- **WHAT IS REQUIRED**
Give again, word for word, every line in the entries below from the line with "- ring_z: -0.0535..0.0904" up to and including the line with "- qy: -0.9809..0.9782", and no other line.

"""

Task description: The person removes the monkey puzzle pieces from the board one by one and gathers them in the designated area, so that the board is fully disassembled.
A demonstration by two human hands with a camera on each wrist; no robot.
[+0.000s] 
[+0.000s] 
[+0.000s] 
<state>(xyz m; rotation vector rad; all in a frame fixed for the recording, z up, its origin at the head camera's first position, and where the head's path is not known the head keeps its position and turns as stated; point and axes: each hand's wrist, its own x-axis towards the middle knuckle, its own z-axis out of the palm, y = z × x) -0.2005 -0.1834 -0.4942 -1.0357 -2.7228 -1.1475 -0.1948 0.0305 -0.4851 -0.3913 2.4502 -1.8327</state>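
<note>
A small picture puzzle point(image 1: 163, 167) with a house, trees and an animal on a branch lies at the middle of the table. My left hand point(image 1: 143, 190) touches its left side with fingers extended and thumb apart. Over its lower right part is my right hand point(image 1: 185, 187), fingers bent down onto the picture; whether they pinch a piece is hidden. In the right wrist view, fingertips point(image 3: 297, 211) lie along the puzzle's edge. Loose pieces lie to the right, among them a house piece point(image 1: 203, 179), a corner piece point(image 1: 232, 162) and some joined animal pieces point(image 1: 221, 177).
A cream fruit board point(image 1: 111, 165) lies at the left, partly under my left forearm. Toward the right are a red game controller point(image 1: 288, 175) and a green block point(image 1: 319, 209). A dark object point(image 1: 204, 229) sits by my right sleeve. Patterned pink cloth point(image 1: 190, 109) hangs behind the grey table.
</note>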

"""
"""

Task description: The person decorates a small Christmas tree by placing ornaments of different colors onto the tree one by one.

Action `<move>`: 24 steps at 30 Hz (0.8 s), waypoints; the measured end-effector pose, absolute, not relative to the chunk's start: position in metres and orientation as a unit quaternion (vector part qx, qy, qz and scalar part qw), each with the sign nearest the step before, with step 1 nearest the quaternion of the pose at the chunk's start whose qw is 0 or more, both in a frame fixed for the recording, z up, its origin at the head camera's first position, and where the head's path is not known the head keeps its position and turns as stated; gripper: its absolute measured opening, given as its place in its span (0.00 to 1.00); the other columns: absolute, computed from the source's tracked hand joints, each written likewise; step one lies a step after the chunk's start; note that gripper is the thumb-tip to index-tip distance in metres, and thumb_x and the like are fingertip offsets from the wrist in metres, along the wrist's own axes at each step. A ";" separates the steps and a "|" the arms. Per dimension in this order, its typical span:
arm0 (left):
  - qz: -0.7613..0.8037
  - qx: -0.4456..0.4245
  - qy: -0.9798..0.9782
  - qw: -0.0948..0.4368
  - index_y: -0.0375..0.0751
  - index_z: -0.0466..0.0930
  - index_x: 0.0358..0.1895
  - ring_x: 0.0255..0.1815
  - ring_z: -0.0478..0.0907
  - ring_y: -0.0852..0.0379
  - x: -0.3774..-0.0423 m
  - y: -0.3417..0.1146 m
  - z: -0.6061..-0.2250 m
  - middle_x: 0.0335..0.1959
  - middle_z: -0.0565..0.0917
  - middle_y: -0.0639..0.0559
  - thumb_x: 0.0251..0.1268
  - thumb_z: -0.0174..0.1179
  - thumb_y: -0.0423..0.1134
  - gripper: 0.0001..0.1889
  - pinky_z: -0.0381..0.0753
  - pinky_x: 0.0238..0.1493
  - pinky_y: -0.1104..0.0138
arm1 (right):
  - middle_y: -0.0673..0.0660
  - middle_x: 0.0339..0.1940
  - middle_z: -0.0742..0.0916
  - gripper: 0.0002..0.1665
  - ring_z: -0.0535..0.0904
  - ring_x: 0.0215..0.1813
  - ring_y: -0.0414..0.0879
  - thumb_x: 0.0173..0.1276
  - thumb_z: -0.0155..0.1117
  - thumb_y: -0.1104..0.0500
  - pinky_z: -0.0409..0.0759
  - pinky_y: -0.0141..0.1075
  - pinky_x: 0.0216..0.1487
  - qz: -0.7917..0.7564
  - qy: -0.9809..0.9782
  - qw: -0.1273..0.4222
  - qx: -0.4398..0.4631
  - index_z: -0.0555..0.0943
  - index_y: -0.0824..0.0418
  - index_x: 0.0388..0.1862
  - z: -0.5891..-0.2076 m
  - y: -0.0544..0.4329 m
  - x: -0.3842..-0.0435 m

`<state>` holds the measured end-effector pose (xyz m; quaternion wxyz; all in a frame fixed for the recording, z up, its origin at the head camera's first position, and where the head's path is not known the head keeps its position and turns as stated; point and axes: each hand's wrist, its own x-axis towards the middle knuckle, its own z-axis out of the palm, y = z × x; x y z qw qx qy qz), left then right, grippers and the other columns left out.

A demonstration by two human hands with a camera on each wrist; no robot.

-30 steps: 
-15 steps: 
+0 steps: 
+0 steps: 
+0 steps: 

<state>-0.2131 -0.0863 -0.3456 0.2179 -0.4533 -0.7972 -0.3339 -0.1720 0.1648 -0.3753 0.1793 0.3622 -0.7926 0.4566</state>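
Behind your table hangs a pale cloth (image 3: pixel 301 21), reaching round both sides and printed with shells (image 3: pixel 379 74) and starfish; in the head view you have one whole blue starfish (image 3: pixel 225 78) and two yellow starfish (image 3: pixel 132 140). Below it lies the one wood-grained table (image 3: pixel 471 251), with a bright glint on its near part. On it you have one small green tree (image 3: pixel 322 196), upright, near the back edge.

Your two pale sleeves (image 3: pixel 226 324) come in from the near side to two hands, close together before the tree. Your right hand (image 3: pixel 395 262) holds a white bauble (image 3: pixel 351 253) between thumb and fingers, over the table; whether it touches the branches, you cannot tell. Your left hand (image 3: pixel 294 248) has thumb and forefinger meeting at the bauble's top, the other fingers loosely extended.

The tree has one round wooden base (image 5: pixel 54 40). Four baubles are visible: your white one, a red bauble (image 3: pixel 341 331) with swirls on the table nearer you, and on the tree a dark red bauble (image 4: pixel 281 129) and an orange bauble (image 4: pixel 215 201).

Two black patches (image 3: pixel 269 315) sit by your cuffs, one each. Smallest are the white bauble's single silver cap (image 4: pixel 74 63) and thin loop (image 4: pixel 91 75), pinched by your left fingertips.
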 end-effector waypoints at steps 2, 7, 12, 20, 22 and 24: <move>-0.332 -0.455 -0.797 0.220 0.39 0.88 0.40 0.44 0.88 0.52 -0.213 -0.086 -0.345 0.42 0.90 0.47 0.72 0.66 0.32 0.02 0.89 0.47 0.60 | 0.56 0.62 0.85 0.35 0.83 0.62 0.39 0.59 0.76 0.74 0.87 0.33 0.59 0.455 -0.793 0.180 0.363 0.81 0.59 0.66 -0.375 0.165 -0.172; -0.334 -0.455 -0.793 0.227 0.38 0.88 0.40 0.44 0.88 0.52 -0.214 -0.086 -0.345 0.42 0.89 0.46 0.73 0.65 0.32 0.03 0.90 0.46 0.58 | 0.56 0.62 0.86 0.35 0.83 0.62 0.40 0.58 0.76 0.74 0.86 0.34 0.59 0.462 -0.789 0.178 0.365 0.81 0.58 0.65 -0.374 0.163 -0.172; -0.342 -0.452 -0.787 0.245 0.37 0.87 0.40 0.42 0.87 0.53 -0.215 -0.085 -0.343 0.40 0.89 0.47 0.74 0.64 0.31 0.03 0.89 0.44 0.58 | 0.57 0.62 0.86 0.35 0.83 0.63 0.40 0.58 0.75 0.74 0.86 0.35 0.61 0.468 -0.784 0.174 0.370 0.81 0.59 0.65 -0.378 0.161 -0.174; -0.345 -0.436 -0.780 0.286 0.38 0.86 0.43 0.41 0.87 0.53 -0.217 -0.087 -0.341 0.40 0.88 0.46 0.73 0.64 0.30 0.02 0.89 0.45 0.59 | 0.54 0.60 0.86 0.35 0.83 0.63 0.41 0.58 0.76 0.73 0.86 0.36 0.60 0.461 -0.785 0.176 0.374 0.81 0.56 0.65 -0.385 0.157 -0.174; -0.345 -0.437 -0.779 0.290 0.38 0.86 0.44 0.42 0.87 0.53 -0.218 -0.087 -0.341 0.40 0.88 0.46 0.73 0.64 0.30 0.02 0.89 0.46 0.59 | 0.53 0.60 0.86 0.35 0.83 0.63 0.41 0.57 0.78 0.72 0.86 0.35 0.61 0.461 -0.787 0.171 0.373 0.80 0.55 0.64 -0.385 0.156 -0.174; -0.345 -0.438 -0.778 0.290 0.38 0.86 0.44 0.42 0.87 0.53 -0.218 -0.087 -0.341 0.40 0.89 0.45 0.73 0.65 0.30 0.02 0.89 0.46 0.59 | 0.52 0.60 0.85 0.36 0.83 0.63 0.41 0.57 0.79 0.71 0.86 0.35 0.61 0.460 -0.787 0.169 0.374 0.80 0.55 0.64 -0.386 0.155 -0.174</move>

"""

- **RESULT BELOW**
  - ring_z: -0.0535..0.0904
  - ring_x: 0.0215..0.1813
  - ring_y: -0.0414..0.0879
  - thumb_x: 0.0173..0.1276
  - thumb_z: -0.0155..0.1117
  - thumb_y: -0.1104..0.0500
  - pinky_z: -0.0409..0.0759
  - pinky_y: -0.0141..0.1075
  - pinky_x: 0.0216..0.1487
  - qz: -0.7917..0.7564
  - qy: -0.9809..0.9782

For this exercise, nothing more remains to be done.